Segment Start: DATA

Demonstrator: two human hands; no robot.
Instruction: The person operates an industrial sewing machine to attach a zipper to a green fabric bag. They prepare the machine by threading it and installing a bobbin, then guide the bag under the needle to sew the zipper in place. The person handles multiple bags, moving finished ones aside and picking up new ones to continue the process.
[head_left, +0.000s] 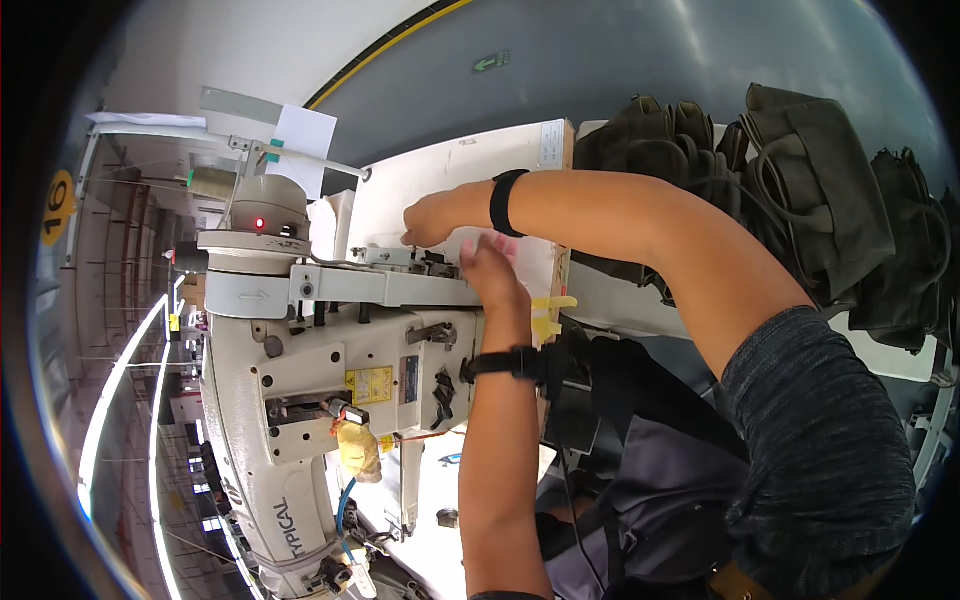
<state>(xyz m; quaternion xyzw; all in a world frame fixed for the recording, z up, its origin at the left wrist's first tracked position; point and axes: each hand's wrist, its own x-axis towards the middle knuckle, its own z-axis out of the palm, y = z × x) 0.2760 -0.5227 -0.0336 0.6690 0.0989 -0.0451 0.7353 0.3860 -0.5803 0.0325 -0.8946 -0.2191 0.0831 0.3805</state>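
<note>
Off-white enamelled industrial sewing machine [285, 400] stands left of the wearer's forearms, red indicator lamp [260, 223] lit on its round end housing. Right hand [432, 217]: fingers curled downward beside the machine's metal fittings [398, 258]; cannot tell whether they grip anything. Left hand [492, 272]: near the end of the machine's arm, fingers partly bent, grip likewise unclear. Yellow tape strips [552, 306] at the white tabletop's [385, 180] edge. Dark olive handbags [825, 185] crowded to the right.
</note>
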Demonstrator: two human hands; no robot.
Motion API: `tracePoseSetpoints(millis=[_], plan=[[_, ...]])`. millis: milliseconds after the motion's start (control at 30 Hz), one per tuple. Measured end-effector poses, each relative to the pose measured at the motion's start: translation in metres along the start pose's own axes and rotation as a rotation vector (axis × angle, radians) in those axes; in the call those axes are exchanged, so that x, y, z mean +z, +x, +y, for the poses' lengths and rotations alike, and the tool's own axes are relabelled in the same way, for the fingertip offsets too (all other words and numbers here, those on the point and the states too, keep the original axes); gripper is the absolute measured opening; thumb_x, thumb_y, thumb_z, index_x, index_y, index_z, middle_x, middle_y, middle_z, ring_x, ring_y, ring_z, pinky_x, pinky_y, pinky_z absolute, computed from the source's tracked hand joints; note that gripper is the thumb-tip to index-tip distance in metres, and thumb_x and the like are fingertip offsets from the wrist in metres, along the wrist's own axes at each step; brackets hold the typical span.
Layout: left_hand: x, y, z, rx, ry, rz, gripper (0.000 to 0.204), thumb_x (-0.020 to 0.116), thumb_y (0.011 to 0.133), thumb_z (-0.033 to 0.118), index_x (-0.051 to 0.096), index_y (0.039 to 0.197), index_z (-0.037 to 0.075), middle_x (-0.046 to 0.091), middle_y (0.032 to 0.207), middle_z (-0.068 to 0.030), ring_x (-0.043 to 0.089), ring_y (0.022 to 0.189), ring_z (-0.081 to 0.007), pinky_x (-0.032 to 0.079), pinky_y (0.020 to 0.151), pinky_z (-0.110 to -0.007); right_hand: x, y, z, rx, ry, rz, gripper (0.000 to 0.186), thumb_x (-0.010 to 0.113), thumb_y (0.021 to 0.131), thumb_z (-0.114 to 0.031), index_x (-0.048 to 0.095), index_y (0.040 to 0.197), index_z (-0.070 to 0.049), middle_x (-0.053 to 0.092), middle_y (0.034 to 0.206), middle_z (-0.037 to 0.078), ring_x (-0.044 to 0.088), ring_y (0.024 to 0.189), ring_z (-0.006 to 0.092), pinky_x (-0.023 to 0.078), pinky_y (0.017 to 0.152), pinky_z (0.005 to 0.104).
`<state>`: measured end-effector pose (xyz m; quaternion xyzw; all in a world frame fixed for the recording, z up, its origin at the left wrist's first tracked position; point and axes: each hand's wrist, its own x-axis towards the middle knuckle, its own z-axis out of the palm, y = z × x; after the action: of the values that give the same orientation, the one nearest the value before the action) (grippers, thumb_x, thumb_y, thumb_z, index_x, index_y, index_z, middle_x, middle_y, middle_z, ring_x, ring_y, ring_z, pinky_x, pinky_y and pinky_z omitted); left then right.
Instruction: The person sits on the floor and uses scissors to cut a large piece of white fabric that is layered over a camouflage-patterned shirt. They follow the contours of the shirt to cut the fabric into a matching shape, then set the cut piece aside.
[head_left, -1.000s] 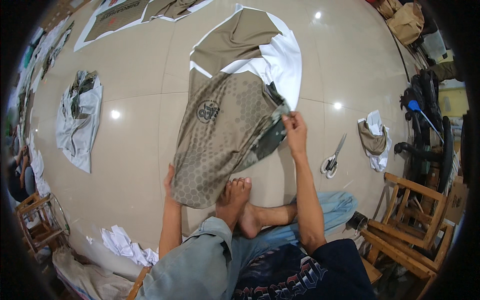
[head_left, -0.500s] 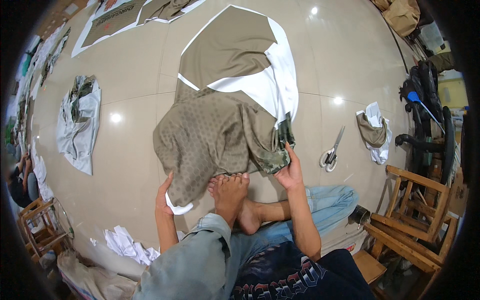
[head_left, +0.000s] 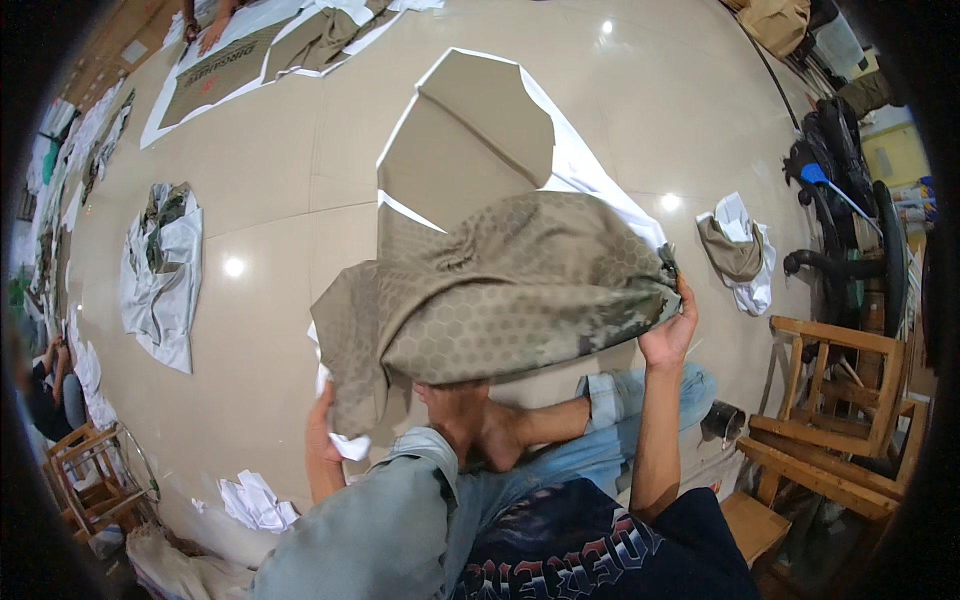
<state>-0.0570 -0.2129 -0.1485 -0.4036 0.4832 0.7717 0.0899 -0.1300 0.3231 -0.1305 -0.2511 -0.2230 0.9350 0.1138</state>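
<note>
A large piece of olive-brown printed fabric (head_left: 510, 285) with a honeycomb pattern and white borders lies across the floor before me, its near part lifted over my feet. My left hand (head_left: 322, 440) is closed on its near left corner, where a white edge (head_left: 350, 446) shows. At the right end, my right hand (head_left: 672, 335) grips a bunched camouflage-patterned corner (head_left: 650, 308). Between the hands the cloth is drawn out in long folds. Its far part, plain brown with a white border, lies flat. The fingertips of both hands are partly hidden by cloth.
A white and camouflage cloth bundle (head_left: 163, 275) lies at left, a smaller brown and white one (head_left: 738, 255) at right. More printed fabric (head_left: 225, 75) lies far left near another person's hand (head_left: 215, 35). Wooden stools (head_left: 840, 400) stand at right, white scraps (head_left: 257, 503) near left.
My right hand has moved right and slightly up, stretching the fabric sideways. My left hand has shifted a little down. The scissors, seen before at the right, are now out of sight.
</note>
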Motion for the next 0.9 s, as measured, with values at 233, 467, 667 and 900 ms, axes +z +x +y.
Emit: tracePoseSetpoints(millis=[233,467,667,900], plan=[[-0.087,0.027,0.141,0.615,-0.368,-0.345,0.039,0.055,0.108,0.030,0.060,0.137,0.005,0.067,0.132,-0.0114,0.066,0.117,-0.0247,0.054,0.101,-0.044,-0.002,-0.042,-0.098,-0.327,-0.009,-0.043,0.036,0.062,0.101,-0.031,0.069,0.126,-0.006,0.071,0.130,0.008,0.065,0.119,0.0260,0.047,0.110,0.0423],[-0.044,0.030,0.300,0.896,-0.267,-0.101,0.031,0.057,0.108,0.031,0.065,0.126,0.006,0.074,0.112,-0.0097,0.072,0.096,-0.0205,0.061,0.085,-0.038,0.090,-0.091,-0.198,-0.513,-0.206,-0.530,0.042,0.056,0.106,-0.030,0.063,0.135,-0.001,0.066,0.137,0.015,0.062,0.128,0.0292,0.046,0.113,0.0500],[0.066,0.061,0.337,0.793,-0.219,-0.519,0.033,0.055,0.109,0.026,0.063,0.131,0.003,0.073,0.112,-0.0091,0.068,0.102,-0.0214,0.054,0.098,-0.040,0.085,-0.043,-0.253,-0.542,-0.197,-0.315,0.032,0.059,0.103,-0.025,0.069,0.125,-0.004,0.072,0.123,0.012,0.069,0.112,0.0254,0.057,0.100,0.0440],[0.098,0.141,0.210,0.329,-0.406,-0.687,0.036,0.051,0.109,0.018,0.056,0.136,-0.004,0.067,0.126,-0.0140,0.065,0.113,-0.0244,0.050,0.106,-0.042,0.080,-0.027,-0.212,-0.396,-0.206,-0.345,0.032,0.059,0.104,-0.024,0.066,0.129,-0.006,0.069,0.128,0.012,0.066,0.116,0.0256,0.051,0.105,0.0457]])
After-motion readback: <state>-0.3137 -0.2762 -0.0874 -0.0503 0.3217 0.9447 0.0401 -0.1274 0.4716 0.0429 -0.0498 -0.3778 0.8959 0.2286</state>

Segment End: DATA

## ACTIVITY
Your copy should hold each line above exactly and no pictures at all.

## ANSWER TO THIS TASK
Demonstrator: two human hands; no robot.
Instruction: The person operates an industrial sewing machine to attach a zipper to a green fabric bag. They prepare the machine by threading it and installing a bobbin, then guide the bag under the needle to sew the zipper in place. The person handles multiple bags, moving finished ones aside and picking up new ones to continue the process.
[head_left, +0.000s] 
<state>(xyz m; quaternion xyzw; all in a world frame fixed for the recording, z up, its origin at the left wrist's first tracked position; point and axes: each hand's wrist, its own x-axis towards the middle knuckle, its own z-axis out of the palm, y = z × x) 0.2760 -0.5227 -0.0336 0.6690 0.0989 -0.0451 0.7353 0.3860 -0.5803 0.0325 -0.8946 -0.2191 0.0831 0.3805</state>
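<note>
Off-white enamelled industrial sewing machine [285, 400] stands left of the wearer's forearms, red indicator lamp [260, 223] lit on its round end housing. Right hand [432, 217]: fingers curled downward beside the machine's metal fittings [398, 258]; cannot tell whether they grip anything. Left hand [492, 272]: near the end of the machine's arm, fingers partly bent, grip likewise unclear. Yellow tape strips [552, 306] at the white tabletop's [385, 180] edge. Dark olive handbags [825, 185] crowded to the right.
</note>
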Demonstrator: two human hands; no robot.
Motion API: `tracePoseSetpoints(millis=[_], plan=[[_, ...]])`. millis: milliseconds after the motion's start (control at 30 Hz), one per tuple. Measured end-effector poses, each relative to the pose measured at the motion's start: translation in metres along the start pose's own axes and rotation as a rotation vector (axis × angle, radians) in those axes; in the call those axes are exchanged, so that x, y, z mean +z, +x, +y, for the poses' lengths and rotations alike, and the tool's own axes are relabelled in the same way, for the fingertip offsets too (all other words and numbers here, those on the point and the states too, keep the original axes); gripper is the absolute measured opening; thumb_x, thumb_y, thumb_z, index_x, index_y, index_z, middle_x, middle_y, middle_z, ring_x, ring_y, ring_z, pinky_x, pinky_y, pinky_z absolute, computed from the source's tracked hand joints; note that gripper is the thumb-tip to index-tip distance in metres, and thumb_x and the like are fingertip offsets from the wrist in metres, along the wrist's own axes at each step; brackets hold the typical span.
Layout: left_hand: x, y, z, rx, ry, rz, gripper (0.000 to 0.204), thumb_x (-0.020 to 0.116), thumb_y (0.011 to 0.133), thumb_z (-0.033 to 0.118), index_x (-0.051 to 0.096), index_y (0.039 to 0.197), index_z (-0.037 to 0.075), middle_x (-0.046 to 0.091), middle_y (0.032 to 0.207), middle_z (-0.068 to 0.030), ring_x (-0.043 to 0.089), ring_y (0.022 to 0.189), ring_z (-0.081 to 0.007), pinky_x (-0.032 to 0.079), pinky_y (0.020 to 0.151), pinky_z (-0.110 to -0.007); right_hand: x, y, z, rx, ry, rz, gripper (0.000 to 0.186), thumb_x (-0.010 to 0.113), thumb_y (0.021 to 0.131), thumb_z (-0.114 to 0.031), index_x (-0.048 to 0.095), index_y (0.040 to 0.197), index_z (-0.070 to 0.049), middle_x (-0.053 to 0.092), middle_y (0.034 to 0.206), middle_z (-0.037 to 0.078), ring_x (-0.044 to 0.088), ring_y (0.024 to 0.189), ring_z (-0.006 to 0.092), pinky_x (-0.023 to 0.078), pinky_y (0.017 to 0.152), pinky_z (0.005 to 0.104).
`<state>`: measured end-effector pose (xyz m; quaternion xyzw; all in a world frame fixed for the recording, z up, its origin at the left wrist's first tracked position; point and axes: each hand's wrist, its own x-axis towards the middle knuckle, its own z-axis out of the palm, y = z × x; after the action: of the values that give the same orientation, the one nearest the value before the action) (grippers, thumb_x, thumb_y, thumb_z, index_x, index_y, index_z, middle_x, middle_y, middle_z, ring_x, ring_y, ring_z, pinky_x, pinky_y and pinky_z omitted); left then right.
Instruction: The person sits on the floor and uses scissors to cut a large piece of white fabric that is layered over a camouflage-patterned shirt. They follow the contours of the shirt to cut the fabric into a matching shape, then set the cut piece aside.
[head_left, -1.000s] 
[head_left, -0.500s] 
[head_left, +0.000s] 
<state>-0.0570 -0.2129 -0.1485 -0.4036 0.4832 0.7717 0.0899 -0.1300 0.3231 -0.1305 -0.2511 -0.2230 0.9350 0.1138</state>
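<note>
A large piece of olive-brown printed fabric (head_left: 510, 285) with a honeycomb pattern and white borders lies across the floor before me, its near part lifted over my feet. My left hand (head_left: 322, 440) is closed on its near left corner, where a white edge (head_left: 350, 446) shows. At the right end, my right hand (head_left: 672, 335) grips a bunched camouflage-patterned corner (head_left: 650, 308). Between the hands the cloth is drawn out in long folds. Its far part, plain brown with a white border, lies flat. The fingertips of both hands are partly hidden by cloth.
A white and camouflage cloth bundle (head_left: 163, 275) lies at left, a smaller brown and white one (head_left: 738, 255) at right. More printed fabric (head_left: 225, 75) lies far left near another person's hand (head_left: 215, 35). Wooden stools (head_left: 840, 400) stand at right, white scraps (head_left: 257, 503) near left.
My right hand has moved right and slightly up, stretching the fabric sideways. My left hand has shifted a little down. The scissors, seen before at the right, are now out of sight.
</note>
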Motion for the next 0.9 s, as measured, with values at 233, 467, 667 and 900 ms, axes +z +x +y.
Emit: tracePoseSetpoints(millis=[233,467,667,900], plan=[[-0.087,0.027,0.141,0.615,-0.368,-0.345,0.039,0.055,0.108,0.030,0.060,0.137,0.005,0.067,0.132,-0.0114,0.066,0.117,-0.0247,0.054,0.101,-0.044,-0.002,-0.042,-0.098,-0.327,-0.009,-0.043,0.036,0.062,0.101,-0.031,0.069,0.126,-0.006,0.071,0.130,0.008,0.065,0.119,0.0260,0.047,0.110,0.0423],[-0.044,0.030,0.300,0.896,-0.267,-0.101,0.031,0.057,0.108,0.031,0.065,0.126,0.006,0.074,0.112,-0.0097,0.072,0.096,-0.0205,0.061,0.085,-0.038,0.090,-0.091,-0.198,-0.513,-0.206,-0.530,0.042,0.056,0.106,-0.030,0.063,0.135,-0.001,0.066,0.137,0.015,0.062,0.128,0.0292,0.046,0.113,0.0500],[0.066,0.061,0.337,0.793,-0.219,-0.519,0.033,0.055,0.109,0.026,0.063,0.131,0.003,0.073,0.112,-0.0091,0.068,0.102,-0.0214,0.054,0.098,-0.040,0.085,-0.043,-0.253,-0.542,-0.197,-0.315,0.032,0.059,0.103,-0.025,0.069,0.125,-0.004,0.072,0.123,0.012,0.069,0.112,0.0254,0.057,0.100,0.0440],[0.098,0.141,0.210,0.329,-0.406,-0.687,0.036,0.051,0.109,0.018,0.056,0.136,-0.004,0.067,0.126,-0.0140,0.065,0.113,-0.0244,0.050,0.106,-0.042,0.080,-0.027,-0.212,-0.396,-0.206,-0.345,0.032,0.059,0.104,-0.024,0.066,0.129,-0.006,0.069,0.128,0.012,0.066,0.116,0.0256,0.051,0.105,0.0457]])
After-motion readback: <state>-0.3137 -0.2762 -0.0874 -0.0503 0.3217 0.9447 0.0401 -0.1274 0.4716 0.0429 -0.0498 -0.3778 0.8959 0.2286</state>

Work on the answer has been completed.